Medio siglo más tarde (se publicó por primera vez el 1 de marzo de 1973 en EE.UU, y el 21 de marzo del mismo año en UK junto al resto del mundo), los logros de The dark..., son incuestionables. En muy pocos casos se ha dado tal unanimidad entre crítica y público al calificar de sobresaliente esta grabación. Por derecho propio es el tercer disco más vendido de todos los tiempos, con unas ventas próximas a los cincuenta millones de ejemplares. Es a su vez, el álbum que más tiempo ha permanecido en las listas de venta, por más de 900 semanas -cerca de 18 años-, 730 consecutivas, algo inédito, un hito que ni siquiera se ha repetido y difícilmente va a ocurrir. Los años que van de 1973 a 1975, e incluso después, con la publicación de su siguiente álbum, Wish you were here, Pink Floyd se convierte en la superbanda del momento, con montajes escénicos únicos por aquel entonces, donde el diseño de pantallas redondas e infinidad de luces se funden con la sonoridad impecable, siendo el denominador común de espectáculos inolvidables. Cabe añadir el éxito rotundo de su carátula, diseñada por George Hardie, perteneciente al colectivo Hipgnosis. Según la revista Rolling Stone, se trata del segundo mejor diseño para un disco en la historia de la música rock.
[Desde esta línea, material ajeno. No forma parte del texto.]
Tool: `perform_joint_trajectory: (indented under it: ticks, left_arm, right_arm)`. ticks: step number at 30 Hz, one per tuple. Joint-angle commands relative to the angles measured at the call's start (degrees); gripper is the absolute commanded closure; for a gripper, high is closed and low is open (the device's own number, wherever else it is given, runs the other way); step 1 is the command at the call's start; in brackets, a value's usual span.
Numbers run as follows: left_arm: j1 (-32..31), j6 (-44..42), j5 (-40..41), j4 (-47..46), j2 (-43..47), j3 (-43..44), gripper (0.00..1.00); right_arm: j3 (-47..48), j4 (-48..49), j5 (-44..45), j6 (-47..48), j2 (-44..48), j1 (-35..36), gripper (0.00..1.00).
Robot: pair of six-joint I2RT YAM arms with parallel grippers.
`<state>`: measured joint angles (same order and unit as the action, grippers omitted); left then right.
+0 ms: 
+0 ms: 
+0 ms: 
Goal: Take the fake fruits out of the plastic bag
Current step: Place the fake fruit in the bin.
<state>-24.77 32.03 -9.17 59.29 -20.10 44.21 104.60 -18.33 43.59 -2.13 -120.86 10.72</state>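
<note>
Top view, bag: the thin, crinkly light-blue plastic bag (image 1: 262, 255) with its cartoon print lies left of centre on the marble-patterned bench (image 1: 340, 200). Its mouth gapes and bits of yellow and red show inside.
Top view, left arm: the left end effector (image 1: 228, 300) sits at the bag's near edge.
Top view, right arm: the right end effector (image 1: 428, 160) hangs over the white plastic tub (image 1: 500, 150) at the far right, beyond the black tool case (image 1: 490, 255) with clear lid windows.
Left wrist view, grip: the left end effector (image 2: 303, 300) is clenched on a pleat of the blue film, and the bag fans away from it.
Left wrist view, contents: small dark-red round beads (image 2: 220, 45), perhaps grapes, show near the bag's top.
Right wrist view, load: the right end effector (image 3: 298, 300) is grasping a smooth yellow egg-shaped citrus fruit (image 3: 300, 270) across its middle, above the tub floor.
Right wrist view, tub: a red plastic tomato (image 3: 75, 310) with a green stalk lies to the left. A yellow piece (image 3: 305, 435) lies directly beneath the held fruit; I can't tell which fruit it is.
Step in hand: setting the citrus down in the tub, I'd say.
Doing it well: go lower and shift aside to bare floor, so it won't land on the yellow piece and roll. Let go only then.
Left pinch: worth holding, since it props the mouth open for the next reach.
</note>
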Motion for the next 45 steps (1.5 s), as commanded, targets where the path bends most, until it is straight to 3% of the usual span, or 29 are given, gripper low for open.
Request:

En resumidas cuentas se puede decir sin temor al equívoco, que hay un antes y un después tras la publicación de The dark... Antes de 1973, el rock sinfónico, o progresivo, se consideraba música para escuchar por minorías. A partir de entonces, la etiqueta de elitista dejó paso a multitudes deseosas de escuchar música diferente, dándose impulso a ellos mismos, pero también a agrupaciones que se desenvolvían en el mismo territorio musical, como Genesis, Yes, King Crimson, Jethro Tull, Emerson, Lake & Palmer, Camel, etc. Con The dark..., el cuarteto integrado por David Gilmour (guitarra y voz), Roger Waters (bajo y voz), Richard Wright (teclados y voz) y Nick Mason (batería), pusieron patas arriba el panorama musical de entonces, invitando a sus fans a emprender un viaje extraordinario por las profundidades del alma humana, sin necesidad de recurrir a comodines lisérgicos ni sustancias prohibidas; porque ellos solos, con su talento ilimitado, eran capaces de provocar un estado alterado de conciencia a cualquiera que escuchara esta obra imperecedera que es como una catedral sonora.